> **HOW TO COMPLETE THIS TASK**: Each line of the data below that includes the string "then" must be copied.

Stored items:
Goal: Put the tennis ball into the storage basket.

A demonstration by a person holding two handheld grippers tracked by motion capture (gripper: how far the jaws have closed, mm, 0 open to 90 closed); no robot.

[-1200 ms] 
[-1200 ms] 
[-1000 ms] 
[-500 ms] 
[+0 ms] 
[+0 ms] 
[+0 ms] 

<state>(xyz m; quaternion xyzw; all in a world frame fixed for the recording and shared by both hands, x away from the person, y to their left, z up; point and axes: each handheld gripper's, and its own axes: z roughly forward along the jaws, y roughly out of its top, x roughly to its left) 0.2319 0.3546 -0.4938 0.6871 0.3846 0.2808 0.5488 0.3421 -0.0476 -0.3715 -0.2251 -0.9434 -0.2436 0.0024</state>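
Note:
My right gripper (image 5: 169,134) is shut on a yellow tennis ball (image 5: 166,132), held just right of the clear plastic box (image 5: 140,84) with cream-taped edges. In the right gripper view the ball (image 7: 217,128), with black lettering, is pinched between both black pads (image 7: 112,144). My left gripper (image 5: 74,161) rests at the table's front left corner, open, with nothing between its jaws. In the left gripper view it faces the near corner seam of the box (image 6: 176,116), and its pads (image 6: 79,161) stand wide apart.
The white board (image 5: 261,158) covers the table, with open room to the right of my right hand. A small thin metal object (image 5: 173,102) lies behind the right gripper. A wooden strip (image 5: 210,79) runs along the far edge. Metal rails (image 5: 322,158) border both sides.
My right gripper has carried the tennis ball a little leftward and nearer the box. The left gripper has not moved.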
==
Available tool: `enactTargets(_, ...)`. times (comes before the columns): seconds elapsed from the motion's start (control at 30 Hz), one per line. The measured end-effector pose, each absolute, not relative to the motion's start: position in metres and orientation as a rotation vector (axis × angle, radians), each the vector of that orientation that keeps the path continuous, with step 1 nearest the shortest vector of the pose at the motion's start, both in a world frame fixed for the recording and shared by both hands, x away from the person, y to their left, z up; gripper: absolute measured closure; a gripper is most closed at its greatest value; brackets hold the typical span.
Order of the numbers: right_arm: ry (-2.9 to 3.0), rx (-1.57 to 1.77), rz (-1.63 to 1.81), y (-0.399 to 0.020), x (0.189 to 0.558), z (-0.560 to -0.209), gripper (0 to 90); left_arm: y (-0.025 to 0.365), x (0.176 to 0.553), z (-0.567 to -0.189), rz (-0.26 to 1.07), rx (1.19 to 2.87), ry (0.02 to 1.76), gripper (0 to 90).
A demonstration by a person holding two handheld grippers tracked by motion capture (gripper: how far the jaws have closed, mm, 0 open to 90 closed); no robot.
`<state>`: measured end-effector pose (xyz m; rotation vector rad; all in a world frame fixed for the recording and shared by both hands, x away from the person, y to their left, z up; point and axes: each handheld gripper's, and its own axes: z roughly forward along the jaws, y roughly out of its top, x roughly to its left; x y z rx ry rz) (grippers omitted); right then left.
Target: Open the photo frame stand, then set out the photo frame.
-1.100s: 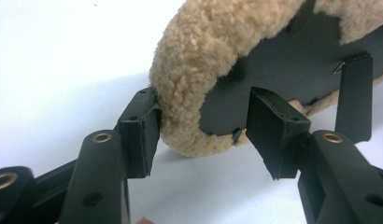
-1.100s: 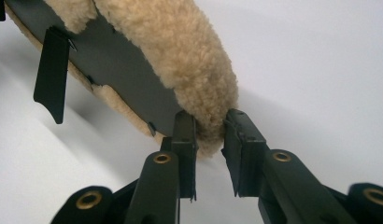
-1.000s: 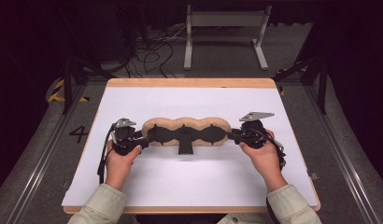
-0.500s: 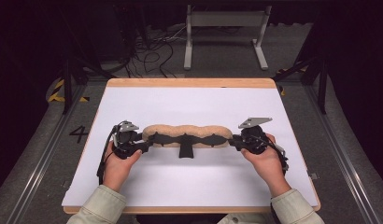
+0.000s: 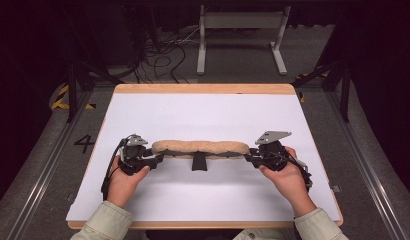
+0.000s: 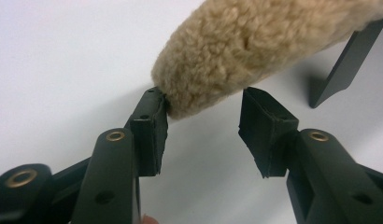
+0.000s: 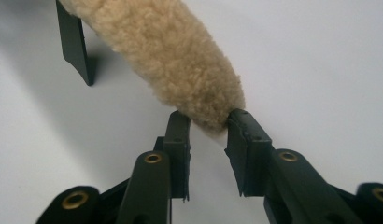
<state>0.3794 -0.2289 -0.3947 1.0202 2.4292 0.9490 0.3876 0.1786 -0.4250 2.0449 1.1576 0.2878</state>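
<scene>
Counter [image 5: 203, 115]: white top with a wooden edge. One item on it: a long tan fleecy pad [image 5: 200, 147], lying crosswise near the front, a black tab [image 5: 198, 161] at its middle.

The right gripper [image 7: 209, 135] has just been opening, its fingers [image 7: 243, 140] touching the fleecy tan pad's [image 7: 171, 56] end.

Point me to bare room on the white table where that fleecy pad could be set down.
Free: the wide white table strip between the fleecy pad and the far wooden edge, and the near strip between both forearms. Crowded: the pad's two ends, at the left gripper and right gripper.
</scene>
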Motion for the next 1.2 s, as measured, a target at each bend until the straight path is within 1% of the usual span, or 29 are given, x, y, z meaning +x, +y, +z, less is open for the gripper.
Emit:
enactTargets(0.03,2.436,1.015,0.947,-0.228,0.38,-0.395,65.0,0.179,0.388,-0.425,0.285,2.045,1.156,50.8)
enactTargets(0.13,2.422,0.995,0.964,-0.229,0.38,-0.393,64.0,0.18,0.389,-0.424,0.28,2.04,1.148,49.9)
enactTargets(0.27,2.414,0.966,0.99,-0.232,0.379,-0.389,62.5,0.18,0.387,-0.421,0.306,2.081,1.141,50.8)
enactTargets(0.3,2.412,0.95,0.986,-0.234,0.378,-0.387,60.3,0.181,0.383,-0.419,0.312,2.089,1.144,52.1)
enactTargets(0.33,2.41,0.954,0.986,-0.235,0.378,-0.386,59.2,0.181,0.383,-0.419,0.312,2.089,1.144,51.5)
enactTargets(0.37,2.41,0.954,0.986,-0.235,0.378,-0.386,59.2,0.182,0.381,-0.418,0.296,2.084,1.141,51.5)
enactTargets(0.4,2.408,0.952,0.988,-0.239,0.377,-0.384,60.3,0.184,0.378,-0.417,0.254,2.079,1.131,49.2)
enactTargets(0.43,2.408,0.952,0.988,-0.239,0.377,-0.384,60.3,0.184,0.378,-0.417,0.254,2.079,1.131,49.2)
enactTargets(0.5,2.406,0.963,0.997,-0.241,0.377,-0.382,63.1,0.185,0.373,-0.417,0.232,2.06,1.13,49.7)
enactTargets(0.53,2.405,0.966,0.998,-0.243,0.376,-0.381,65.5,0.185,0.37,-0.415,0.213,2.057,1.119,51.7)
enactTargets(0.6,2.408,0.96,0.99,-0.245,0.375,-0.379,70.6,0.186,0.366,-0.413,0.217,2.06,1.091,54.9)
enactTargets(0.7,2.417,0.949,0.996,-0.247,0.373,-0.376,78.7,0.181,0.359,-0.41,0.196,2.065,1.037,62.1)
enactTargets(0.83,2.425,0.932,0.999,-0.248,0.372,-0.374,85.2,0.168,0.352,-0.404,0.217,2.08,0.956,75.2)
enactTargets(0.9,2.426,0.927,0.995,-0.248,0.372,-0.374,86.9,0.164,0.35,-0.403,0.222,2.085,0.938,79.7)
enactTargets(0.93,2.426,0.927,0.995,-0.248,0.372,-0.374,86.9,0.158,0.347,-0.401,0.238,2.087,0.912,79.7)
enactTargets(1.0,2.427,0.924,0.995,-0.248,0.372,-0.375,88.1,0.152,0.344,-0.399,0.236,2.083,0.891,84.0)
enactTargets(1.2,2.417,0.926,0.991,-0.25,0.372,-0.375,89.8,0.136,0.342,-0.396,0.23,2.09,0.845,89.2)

> **ANSWER BOX**:
`<state>`: measured end-effector pose (xyz m; rotation vector rad; all in a world frame fixed for the recording and shared by both hands, x away from the person, y to their left, z up; point and axes: each handheld gripper's, and its own axes: z roughly forward along the jaws, y roughly out of its top, x roughly to its left; x y z rx ry rz) (grippers omitted); right then left.
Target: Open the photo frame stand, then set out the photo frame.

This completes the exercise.